- [TASK STATEMENT] Go to the line containing "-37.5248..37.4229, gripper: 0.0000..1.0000" in the records below and print it and every following line exactly, on through the line containing "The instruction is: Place", then stop.

** MATERIAL PROVIDED follows **

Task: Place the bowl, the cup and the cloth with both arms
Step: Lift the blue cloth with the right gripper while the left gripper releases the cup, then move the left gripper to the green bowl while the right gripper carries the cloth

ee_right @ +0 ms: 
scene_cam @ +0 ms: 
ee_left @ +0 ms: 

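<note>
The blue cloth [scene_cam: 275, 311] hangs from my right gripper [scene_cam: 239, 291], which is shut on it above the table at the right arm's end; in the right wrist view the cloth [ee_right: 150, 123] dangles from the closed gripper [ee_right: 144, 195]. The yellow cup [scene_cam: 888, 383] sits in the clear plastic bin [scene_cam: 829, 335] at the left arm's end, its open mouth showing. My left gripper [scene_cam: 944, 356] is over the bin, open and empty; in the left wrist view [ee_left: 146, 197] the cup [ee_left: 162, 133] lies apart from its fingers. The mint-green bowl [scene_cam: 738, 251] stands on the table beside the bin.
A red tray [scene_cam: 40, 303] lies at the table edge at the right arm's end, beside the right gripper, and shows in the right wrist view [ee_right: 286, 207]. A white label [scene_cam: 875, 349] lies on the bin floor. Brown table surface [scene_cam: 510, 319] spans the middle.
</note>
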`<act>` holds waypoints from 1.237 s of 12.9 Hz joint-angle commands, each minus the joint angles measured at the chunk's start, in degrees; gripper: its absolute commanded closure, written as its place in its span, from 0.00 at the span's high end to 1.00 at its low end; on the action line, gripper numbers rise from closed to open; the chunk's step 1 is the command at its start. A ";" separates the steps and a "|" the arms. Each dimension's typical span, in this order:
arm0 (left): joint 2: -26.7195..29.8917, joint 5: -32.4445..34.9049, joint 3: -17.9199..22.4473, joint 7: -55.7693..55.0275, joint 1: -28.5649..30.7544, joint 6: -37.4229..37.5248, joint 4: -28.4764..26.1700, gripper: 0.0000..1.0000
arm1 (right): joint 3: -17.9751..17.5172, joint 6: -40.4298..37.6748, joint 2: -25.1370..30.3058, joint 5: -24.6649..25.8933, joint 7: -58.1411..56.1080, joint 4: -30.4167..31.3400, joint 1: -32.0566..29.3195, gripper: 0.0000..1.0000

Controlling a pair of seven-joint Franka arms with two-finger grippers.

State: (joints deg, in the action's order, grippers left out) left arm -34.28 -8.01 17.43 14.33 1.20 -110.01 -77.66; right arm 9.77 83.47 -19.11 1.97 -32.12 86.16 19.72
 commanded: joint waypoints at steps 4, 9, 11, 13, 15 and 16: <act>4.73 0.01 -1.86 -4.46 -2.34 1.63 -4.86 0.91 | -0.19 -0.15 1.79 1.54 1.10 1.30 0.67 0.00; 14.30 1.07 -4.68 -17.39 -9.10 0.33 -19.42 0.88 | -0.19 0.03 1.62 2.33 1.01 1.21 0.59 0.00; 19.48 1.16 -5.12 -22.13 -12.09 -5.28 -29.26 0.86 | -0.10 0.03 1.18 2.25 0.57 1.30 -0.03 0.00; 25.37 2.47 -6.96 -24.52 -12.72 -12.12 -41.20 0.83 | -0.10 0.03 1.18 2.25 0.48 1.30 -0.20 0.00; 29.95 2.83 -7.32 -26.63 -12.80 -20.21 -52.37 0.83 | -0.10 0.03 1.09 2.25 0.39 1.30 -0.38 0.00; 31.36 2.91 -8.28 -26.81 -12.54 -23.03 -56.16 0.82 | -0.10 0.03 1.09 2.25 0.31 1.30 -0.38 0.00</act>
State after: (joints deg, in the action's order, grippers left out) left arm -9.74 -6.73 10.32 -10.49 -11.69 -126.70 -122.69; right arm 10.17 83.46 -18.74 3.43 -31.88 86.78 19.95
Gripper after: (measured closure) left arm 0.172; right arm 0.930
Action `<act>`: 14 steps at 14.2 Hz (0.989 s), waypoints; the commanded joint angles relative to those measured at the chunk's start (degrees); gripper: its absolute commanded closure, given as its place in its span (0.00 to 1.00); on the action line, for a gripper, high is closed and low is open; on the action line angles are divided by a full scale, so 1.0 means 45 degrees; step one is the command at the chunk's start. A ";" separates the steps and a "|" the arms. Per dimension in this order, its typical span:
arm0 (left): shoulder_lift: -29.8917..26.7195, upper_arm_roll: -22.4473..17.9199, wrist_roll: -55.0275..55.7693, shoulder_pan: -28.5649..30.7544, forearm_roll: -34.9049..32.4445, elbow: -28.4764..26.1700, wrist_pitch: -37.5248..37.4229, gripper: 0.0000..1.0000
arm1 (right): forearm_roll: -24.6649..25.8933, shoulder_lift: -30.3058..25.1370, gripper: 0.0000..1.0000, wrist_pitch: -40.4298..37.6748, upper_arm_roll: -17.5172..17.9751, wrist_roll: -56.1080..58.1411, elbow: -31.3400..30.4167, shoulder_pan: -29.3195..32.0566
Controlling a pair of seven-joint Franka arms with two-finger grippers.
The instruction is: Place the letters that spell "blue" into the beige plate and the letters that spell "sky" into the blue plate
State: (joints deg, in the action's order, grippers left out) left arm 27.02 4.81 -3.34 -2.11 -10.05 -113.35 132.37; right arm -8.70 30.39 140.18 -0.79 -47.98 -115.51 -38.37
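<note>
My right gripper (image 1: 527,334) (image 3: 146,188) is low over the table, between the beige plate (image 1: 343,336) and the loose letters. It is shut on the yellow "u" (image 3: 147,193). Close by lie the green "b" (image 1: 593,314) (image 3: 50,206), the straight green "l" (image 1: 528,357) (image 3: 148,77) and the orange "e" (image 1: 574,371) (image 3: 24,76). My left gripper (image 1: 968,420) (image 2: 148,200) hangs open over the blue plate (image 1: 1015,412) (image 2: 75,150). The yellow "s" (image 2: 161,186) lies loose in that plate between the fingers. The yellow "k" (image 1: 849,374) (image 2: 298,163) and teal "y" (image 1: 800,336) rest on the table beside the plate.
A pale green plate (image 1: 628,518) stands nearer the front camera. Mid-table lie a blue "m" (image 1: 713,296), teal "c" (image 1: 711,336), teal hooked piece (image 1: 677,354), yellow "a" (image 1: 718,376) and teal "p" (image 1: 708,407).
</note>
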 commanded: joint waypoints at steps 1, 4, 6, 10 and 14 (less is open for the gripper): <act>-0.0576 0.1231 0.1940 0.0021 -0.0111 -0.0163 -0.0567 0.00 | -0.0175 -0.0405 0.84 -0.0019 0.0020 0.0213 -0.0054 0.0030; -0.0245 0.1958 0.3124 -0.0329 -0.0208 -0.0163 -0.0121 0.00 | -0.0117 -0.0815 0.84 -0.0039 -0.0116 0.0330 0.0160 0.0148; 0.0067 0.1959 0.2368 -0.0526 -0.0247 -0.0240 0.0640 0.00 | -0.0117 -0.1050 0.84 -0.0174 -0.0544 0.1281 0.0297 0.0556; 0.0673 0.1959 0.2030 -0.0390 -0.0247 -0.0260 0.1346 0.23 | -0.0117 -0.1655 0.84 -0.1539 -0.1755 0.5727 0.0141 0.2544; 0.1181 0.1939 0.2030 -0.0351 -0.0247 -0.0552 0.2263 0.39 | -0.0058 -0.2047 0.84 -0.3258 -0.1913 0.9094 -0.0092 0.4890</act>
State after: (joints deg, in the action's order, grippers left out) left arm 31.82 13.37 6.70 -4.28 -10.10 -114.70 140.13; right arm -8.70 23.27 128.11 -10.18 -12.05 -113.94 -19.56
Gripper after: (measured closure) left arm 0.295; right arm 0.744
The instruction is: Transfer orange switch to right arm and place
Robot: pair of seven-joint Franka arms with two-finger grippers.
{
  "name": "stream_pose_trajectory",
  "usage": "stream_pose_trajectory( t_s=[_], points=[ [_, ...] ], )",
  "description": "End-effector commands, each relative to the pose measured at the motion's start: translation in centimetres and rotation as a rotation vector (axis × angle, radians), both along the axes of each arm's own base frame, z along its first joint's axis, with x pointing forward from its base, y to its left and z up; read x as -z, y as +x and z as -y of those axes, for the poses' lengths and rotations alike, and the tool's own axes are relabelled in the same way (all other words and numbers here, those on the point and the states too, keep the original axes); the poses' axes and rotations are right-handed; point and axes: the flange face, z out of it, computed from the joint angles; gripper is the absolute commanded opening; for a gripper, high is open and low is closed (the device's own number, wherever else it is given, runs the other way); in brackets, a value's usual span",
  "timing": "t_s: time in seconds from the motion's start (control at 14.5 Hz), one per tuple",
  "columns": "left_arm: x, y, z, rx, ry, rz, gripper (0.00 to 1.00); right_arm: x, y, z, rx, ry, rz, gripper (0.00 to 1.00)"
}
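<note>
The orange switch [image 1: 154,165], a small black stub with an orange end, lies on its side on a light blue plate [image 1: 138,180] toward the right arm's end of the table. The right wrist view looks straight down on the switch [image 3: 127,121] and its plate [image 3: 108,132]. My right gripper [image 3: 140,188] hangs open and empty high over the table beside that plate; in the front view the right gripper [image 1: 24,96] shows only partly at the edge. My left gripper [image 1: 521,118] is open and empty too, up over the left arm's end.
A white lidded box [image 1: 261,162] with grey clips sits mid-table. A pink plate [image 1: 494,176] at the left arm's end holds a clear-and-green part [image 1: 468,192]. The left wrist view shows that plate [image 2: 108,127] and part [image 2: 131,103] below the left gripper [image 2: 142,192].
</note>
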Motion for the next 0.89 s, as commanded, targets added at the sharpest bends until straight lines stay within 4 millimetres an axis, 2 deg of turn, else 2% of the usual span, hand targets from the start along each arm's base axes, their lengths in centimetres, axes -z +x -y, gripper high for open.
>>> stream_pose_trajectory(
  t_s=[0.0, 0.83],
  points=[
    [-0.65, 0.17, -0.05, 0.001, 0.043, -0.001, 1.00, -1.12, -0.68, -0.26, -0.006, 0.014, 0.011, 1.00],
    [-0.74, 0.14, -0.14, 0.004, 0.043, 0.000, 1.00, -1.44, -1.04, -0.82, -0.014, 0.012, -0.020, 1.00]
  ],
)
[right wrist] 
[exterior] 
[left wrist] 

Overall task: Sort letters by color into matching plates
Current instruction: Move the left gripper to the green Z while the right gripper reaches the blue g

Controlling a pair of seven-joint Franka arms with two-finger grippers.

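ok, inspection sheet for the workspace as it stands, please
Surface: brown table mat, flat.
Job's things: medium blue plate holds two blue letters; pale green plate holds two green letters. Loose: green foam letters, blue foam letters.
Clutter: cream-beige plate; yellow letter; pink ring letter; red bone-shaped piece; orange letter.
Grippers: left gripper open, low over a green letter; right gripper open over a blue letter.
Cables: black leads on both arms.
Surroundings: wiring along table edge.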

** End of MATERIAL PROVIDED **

- [WORKED SOLUTION]
arm0 (left): shoulder_lift: -29.8917..26.7195, upper_arm_roll: -22.4473..17.9199, wrist_roll: -55.0275..55.7693, shoulder_pan: -28.5649..30.7544, forearm_roll: -34.9049..32.4445, elbow: -28.4764..26.1700, wrist_pitch: -37.5248..37.4229, gripper: 0.0000..1.0000
arm1 (right): forearm_roll: -24.6649..25.8933, shoulder_lift: -30.3058..25.1370, gripper: 0.0000..1.0000, wrist_pitch: -40.4298..37.6748, upper_arm_roll: -17.5172..17.9751, wrist_roll: -56.1080..58.1411, elbow: -31.3400..30.4167, shoulder_pan: -29.3195..32.0566
Controlling a pair of seven-joint Franka arms with two-finger grippers.
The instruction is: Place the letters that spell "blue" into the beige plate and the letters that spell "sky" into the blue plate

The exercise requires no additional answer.